Curve with red dot at (x_0, f(x_0)), and blue dot on the curve a horizontal distance delta-x away

We’ll call the point you know about $x_0$. For instance, if you want to approximate $\sqrt{4.02}$, then $x_0 = 4$. And if you want to approximate $\sin(0.1)$, then $x_0 = 0$. We represent this point that we know about, $(x_o, f(x_0))$, as the red dot in the top figure.

We’ll call the horizontal distance to the point you’re interested in $\Delta x$, so you’re looking for an approximation to $f(x_0 + \Delta x)$. We show this point as the blue dot in the lower figure. So in the examples we’re considering:
\begin{align*}
\sqrt{4.02} &= \sqrt{4 + 0.02} \text{, we have } x_0 = 4 \text{ and } \Delta x = 0.02; \\[8px] \text{and for} \\[8px] \sin(0.1) &= \sin(0 + 0.1) \text{, we have } x_0 = 0 \text{ and } \Delta x = 0.1
\end{align*}

Top figure shows the tangent line at the point (x_0, f(x_0).
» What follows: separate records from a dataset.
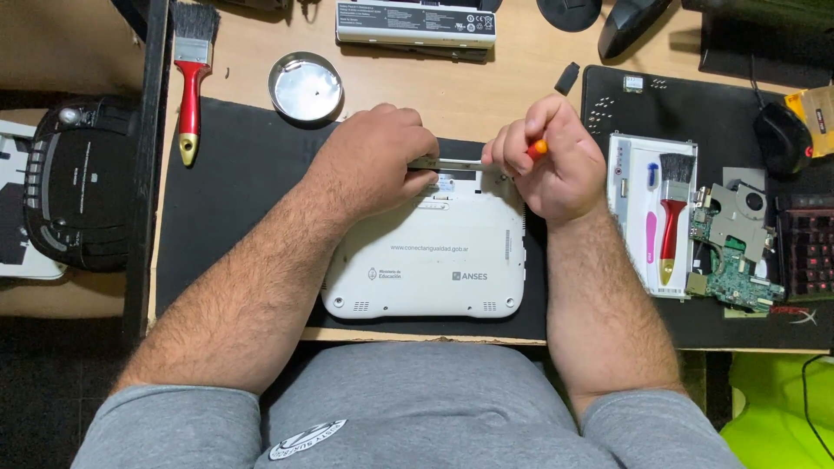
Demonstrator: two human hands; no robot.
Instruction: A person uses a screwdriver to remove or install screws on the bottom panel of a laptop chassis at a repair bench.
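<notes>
White laptop (426, 260): left hand (378, 161) pressing edge; right hand (556, 161) grip clamped on screwdriver (538, 148).

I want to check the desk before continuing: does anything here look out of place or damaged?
Nothing looks spilled or broken. The white laptop lies upside down, and a bare green circuit board sits loose beside the white tray on the right.

White netbook (426, 260) underside, grey print; black mat (234, 187); orange-handled screwdriver (538, 148); red-handled paintbrush (191, 82), gold ferrule, black bristles; silver round dish (306, 85); green circuit board (730, 252); pink toothbrush (651, 230).
</notes>
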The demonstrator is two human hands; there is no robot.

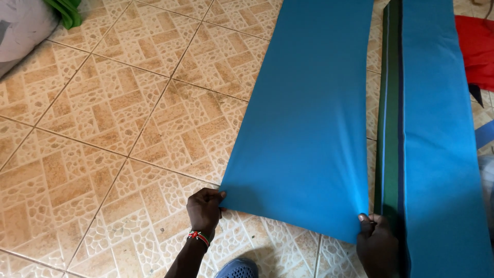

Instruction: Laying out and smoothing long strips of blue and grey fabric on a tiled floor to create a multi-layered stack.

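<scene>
A long strip of bright blue cloth (309, 113) lies stretched over the tiled floor, running away from me. My left hand (205, 208), with a beaded bracelet on the wrist, pinches the strip's near left corner. My right hand (378, 242) grips its near right corner. Right beside it, a second blue strip (437, 139) with a green and dark stripe (391, 118) along its left edge lies parallel, partly under my right hand.
Tan patterned floor tiles (113, 113) fill the left side. A grey-white bundle (23, 25) and a green cloth (67, 10) sit at the top left. Red cloth (476, 46) lies at the top right. A blue shoe toe (236, 268) shows at the bottom.
</scene>
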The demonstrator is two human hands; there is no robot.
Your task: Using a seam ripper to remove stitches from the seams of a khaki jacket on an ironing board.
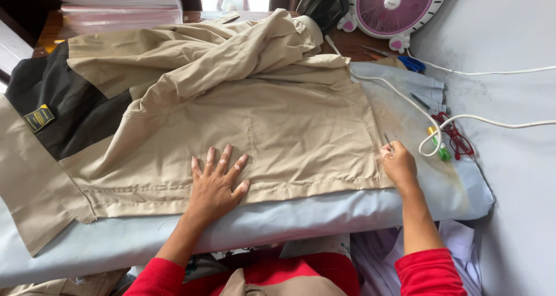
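Note:
A beige garment (278, 122) with black lining at its left lies spread over a padded board with a pale blue cover (324, 212). My left hand (217, 183) rests flat on the beige cloth near its lower hem, fingers spread. At the garment's right edge my right hand (397, 163) pinches the cloth between closed fingertips, with a thin dark pointed thing poking out above them. Both sleeves are red.
A pink fan (392, 6) stands at the back right, next to a dark iron (324, 3). A white cord (428, 119) loops across the board's right end, beside red-framed glasses (457, 139) and a small green thing (443, 153). Stacked pink sheets (119, 9) lie at the back left.

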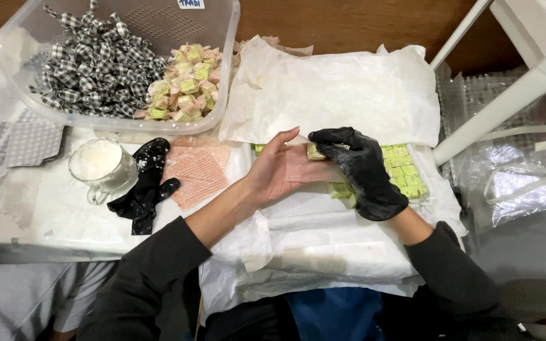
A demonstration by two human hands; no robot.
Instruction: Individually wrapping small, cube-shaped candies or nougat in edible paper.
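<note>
My bare left hand [273, 165] lies palm up with a pink translucent wrapper sheet [308, 170] spread across it. My right hand [361, 167], in a black glove, pinches a pale green candy cube [315, 151] and sets it on the wrapper. Just beyond my right hand lies a block of cut green candy cubes [406, 173] on white paper [336, 95].
A clear plastic tub [222, 76] at the back left holds checkered wrapped candies [90, 63] and pink-green wrapped ones [184, 88]. A glass mug of white powder [99, 165], a spare black glove [145, 186] and a stack of pink wrappers [197, 167] lie left. White frame bars [507, 95] and plastic sheets are at right.
</note>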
The lower figure shows the horizontal distance delta-x, and the associated change delta-y equals m * delta-x.

To make the approximation, we replace the function’s actual growth (or decrease) with linear growth (or decrease), which is the same thing as pretending that the function follows the tangent line as you move a small distance away from $x_0$. (See the upper figure.) Said differently, if we imagine walking from the point we know about to the point of interest in order to compute the change, instead of walking from the point along the function’s actual curve (shown in blue), we’re going to walk along the tangent line (shown in green) to get an approximation.
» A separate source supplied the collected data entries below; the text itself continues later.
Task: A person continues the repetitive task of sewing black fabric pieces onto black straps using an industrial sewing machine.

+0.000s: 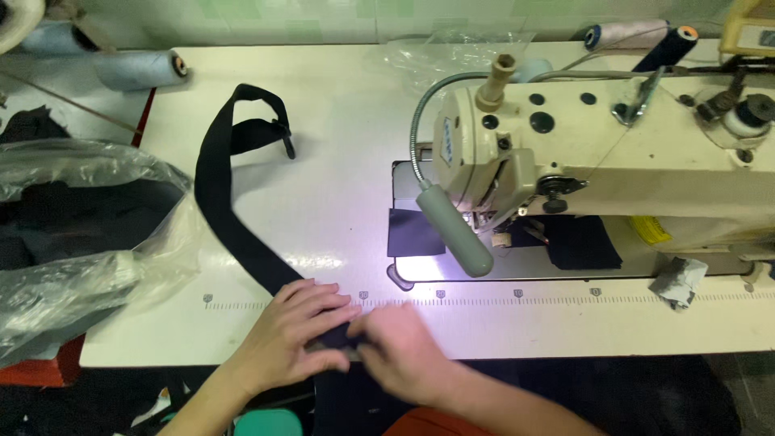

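Observation:
A long black fabric strap (222,210) runs from a loop at the back of the white table (339,129) down to the front edge. My left hand (295,331) lies flat on the strap's near end, fingers spread. My right hand (404,351), slightly blurred, pinches the same end next to the left fingers. Both hands sit near the ruler marks printed along the table's front edge. A small dark fabric piece (413,232) lies under the head of the cream sewing machine (597,169).
A flexible lamp (456,230) lights the needle area. Clear plastic bags holding dark fabric (81,234) sit at the left. Thread cones (141,69) lie at the back left, with others (638,36) behind the machine. A crumpled grey scrap (678,281) rests at the right.

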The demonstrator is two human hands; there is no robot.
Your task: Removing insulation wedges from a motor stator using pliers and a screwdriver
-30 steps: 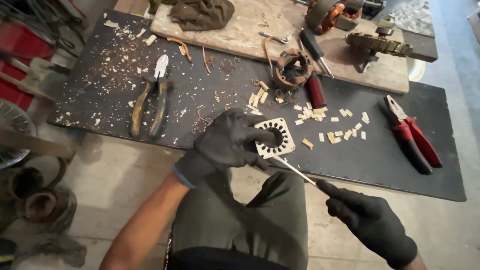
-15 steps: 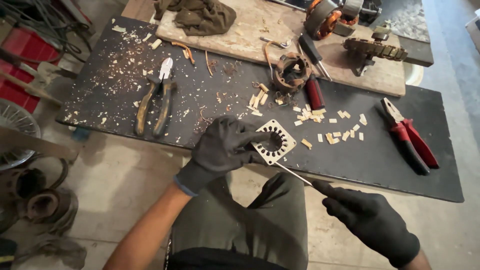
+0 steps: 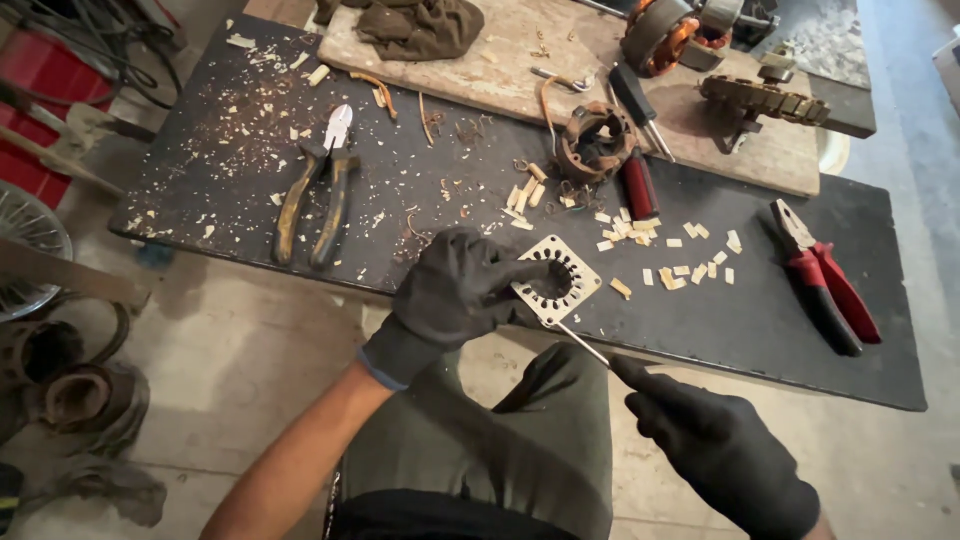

The method works because we can easily compute the slope $m$ of the line tangent to the curve at the point you know about, $x_0$:

$$m = \left. \frac{df}{dx} \right|_{x = x_0}$$

Then computing the approximate growth (or decrease) $\Delta y$ from the value we know about is straightforward (see the lower figure):

\begin{align*}
\Delta y &= m \, \Delta x \\
&= \left. \frac{df}{dx} \right|_{x = x_0}\Delta x
\end{align*}

Putting all the pieces together,
\begin{align*}
f(x_0 + \Delta x) &\approx f(x_0) + \Delta y \\
&\approx f(x_0) + \left. \frac{df}{dx} \right|_{x = x_0}\Delta x
\end{align*}

This approach to estimation is known as a linear approximation since we are replacing the function around the point of interest with a line whose slope equals the tangent to the curve there.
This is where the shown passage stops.